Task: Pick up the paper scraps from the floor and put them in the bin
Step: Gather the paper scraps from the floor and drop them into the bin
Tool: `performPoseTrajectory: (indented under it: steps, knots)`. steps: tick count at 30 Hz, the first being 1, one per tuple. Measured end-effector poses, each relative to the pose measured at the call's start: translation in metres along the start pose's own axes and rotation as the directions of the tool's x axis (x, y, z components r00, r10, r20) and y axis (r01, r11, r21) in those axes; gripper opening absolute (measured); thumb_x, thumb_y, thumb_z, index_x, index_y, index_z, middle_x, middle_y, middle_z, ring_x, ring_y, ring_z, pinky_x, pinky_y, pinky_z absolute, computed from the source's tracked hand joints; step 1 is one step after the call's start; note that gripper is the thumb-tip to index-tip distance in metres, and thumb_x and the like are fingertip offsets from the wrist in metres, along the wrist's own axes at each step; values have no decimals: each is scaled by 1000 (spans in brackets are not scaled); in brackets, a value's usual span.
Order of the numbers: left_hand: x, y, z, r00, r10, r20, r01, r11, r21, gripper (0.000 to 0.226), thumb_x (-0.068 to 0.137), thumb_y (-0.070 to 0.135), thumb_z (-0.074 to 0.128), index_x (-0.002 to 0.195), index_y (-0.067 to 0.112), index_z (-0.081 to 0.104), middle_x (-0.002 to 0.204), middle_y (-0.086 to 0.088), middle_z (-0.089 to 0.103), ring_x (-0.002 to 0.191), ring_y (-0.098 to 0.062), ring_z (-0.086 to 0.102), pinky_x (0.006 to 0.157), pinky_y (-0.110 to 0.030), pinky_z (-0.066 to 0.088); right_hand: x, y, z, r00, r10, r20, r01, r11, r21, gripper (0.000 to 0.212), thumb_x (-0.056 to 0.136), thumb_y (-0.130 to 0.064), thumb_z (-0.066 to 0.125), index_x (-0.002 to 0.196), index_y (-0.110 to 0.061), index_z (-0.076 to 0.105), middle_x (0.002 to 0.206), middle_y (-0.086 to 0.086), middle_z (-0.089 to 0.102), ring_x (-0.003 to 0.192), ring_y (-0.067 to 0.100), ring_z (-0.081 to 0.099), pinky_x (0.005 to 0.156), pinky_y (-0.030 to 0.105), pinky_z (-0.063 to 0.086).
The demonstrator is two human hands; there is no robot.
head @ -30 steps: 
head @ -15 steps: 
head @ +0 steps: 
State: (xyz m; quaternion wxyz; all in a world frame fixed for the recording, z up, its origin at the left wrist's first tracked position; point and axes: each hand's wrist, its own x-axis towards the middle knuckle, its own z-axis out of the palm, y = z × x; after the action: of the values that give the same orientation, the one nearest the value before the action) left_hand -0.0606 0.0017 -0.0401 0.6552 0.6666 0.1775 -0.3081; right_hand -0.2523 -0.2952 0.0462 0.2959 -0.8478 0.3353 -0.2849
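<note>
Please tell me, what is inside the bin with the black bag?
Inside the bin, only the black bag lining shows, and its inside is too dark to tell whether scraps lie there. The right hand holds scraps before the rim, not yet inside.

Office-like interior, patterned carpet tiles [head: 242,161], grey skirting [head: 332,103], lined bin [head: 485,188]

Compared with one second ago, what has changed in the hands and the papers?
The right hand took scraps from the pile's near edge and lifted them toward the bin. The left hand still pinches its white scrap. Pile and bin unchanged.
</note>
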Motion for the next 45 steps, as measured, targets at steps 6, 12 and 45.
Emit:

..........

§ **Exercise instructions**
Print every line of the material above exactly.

§ **Your response**
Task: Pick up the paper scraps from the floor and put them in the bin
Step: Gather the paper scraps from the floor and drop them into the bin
Tool: `performPoseTrajectory: (indented under it: steps, knots)`. steps: tick count at 30 Hz, the first being 1, one per tuple. Measured end-effector poses, each relative to the pose measured at the call's start: translation in metres along the start pose's own axes and rotation as the directions of the tool's x axis (x, y, z components r00, r10, r20) and y axis (r01, r11, r21) in those axes; gripper opening absolute (measured); thumb_x, thumb_y, thumb_z, index_x, index_y, index_z, middle_x, middle_y, middle_z, ring_x, ring_y, ring_z, pinky_x, pinky_y, pinky_z absolute, computed from the source's tracked hand joints; step 1 is one step after the call's start; note that gripper is the thumb-tip to index-tip distance in metres, and thumb_x and the like are fingertip offsets from the wrist in metres, along the wrist's own axes at each step; values have no decimals: each is scaled by 1000 (spans in brackets are not scaled); in brackets, a value's usual span.
Order of the numbers: left_hand: x, y, z, r00, r10, r20, r01, r11, r21, gripper (0.000 to 0.226), thumb_x (-0.068 to 0.137), thumb_y (-0.070 to 0.135), thumb_z (-0.074 to 0.128), index_x (-0.002 to 0.195), index_y (-0.067 to 0.112), index_z (-0.081 to 0.104), middle_x (-0.002 to 0.204), middle_y (-0.086 to 0.088), middle_z (-0.089 to 0.103), ring_x (-0.002 to 0.191), ring_y (-0.098 to 0.062), ring_z (-0.086 to 0.102), pinky_x (0.006 to 0.157), pinky_y (-0.110 to 0.030), pinky_z (-0.066 to 0.088); right_hand: x, y, z, r00, r10, r20, r01, r11, r21, gripper (0.000 to 0.212), thumb_x (-0.056 to 0.136), thumb_y (-0.130 to 0.064), thumb_z (-0.066 to 0.125), index_x (-0.002 to 0.196), index_y (-0.110 to 0.061), index_z (-0.076 to 0.105), middle_x (0.002 to 0.206), middle_y (-0.086 to 0.086), middle_z (-0.089 to 0.102), ring_x (-0.003 to 0.192), ring_y (-0.067 to 0.100), ring_z (-0.081 to 0.099), pinky_x (0.005 to 0.156), pinky_y (-0.030 to 0.105), pinky_z (-0.063 to 0.086).
The demonstrator is two human hands; there is no robot.
head @ -30 steps: 
head @ -15 steps: 
head @ +0 steps: 
State: (xyz m; quaternion wxyz; all in a world frame fixed for the recording, z up, its origin at the left wrist's first tracked position; point and axes: each hand's wrist, its own x-axis towards the middle knuckle, its own z-axis out of the palm, y = z × x; after the action: of the values that give the same orientation, the one nearest the value before the action) left_hand -0.0606 0.0017 -0.0401 0.6552 0.6666 0.1775 -0.3081; right_hand -0.2523 -0.2952 0.0462 0.2959 -0.8478 0.3353 -0.2849
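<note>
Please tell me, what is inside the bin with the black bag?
Inside the bin, only the black bag lining shows, and its inside is too dark to tell whether scraps lie there. The right hand holds scraps before the rim, not yet inside.

Office-like interior, patterned carpet tiles [head: 242,161], grey skirting [head: 332,103], lined bin [head: 485,188]

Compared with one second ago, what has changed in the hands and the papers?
The right hand took scraps from the pile's near edge and lifted them toward the bin. The left hand still pinches its white scrap. Pile and bin unchanged.
</note>
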Motion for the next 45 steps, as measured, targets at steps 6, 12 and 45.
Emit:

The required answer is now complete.